US 11,935,075 B2
Card inactivity modeling
Akash Singh, Delhi (IN); Tanmoy Bhowmik, Bangalore (IN); Deepak Bhatt, Dehradun (IN); Shiv Markam, Mandla (IN); Ganesh Nagendra Prasad, West New York, NJ (US); and Jessica Peretta, Purchase, NY (US)
Filed by MASTERCARD INTERNATIONAL INCORPORATED, Purchase, NY (US)
Filed on Aug. 10, 2021, as Appl. No. 17/398,387.
Claims priority of application No. 202011034927 (IN), filed on Aug. 13, 2020.
Prior Publication US 2022/0051269 A1, Feb. 17, 2022
Int. Cl.

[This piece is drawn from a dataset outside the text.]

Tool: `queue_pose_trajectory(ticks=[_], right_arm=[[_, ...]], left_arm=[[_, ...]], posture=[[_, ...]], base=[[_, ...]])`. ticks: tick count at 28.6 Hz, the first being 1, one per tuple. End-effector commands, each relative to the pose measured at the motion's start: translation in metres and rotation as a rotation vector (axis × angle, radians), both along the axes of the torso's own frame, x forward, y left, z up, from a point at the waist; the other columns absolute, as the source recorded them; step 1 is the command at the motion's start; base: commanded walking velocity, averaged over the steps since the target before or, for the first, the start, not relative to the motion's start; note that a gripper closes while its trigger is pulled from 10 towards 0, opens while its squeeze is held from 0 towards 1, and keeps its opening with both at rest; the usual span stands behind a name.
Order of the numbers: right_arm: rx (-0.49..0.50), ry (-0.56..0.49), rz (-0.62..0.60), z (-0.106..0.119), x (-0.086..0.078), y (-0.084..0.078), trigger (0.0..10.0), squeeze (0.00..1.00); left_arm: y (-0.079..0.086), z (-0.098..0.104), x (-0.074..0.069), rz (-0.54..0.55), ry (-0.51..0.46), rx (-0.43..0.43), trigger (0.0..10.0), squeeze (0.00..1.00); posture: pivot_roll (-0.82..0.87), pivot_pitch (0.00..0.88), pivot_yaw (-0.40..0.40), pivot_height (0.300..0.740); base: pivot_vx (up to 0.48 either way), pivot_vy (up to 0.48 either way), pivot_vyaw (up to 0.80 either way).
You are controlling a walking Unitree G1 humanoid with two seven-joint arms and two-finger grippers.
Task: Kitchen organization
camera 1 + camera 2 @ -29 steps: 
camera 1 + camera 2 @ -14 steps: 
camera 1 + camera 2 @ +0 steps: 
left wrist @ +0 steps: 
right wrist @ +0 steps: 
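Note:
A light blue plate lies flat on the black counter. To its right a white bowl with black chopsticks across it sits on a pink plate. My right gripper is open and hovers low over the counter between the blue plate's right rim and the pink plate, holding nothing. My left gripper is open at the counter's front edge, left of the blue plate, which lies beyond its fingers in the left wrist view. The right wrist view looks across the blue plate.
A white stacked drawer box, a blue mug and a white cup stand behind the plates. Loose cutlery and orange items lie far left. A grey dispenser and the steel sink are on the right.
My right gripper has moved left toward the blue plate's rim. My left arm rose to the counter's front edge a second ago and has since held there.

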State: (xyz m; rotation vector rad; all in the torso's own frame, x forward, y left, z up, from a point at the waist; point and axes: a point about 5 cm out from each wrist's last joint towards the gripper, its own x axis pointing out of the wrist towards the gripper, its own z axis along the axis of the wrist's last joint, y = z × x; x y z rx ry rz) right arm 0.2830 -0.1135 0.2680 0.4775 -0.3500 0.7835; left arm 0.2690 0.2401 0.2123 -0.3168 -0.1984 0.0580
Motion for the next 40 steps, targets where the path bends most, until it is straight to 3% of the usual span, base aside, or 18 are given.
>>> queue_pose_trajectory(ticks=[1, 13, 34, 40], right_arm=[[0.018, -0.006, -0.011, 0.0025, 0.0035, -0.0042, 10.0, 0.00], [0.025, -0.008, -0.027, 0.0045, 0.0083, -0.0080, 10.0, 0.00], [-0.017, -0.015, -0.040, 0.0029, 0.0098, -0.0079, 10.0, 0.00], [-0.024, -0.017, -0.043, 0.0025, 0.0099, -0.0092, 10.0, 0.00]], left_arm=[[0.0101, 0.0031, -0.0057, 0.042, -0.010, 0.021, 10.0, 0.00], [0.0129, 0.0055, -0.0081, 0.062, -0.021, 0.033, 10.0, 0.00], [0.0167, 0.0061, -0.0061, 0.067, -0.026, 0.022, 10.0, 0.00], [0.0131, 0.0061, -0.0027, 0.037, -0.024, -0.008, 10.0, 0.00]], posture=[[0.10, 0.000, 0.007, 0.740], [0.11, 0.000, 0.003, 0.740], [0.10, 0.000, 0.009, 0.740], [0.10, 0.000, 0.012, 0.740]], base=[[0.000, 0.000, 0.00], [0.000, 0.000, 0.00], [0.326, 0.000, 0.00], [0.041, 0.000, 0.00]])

G06Q 30/0201 (2023.01); G06F 18/2415 (2023.01); G06N 20/00 (2019.01)
CPC G06Q 30/0201 (2013.01) [G06F 18/2415 (2023.01); G06N 20/00 (2019.01)] 20 Claims
OG exemplary drawing
 
1. A system of account inactivity modeling through hierarchical data models including a first level classifier and a second level classifier, comprising:
a processor programmed to:
access feature data comprising a plurality of features associated with each account from among a plurality of accounts;
access first label data that represents an occurrence of attrition;
train, based on the feature data and the first label data, the first level classifier to generate, for each account, a first output indicating whether or not the account is likely to exhibit attrition;
access second label data comprising a plurality of labels comprising at least a first label indicating attrition will start at a first time period and a second label indicating that attrition will start at a second time period different than the first time period;
train, based on the feature data and the plurality of labels, the second level classifier to generate, for each account determined by the first level classifier to exhibit attrition, a prediction of a start of the attrition;
generate one or more evaluation metrics that indicate performance of the first level classifier and/or the second level classifier trained on the feature data;
identify a subset of features from the feature data based on the one or more evaluation metrics to improve model performance and/or reduce the amount of data processed by the first level classifier and/or the second level classifier; and
re-train the first level classifier and/or the second level classifier based on the identified subset of features.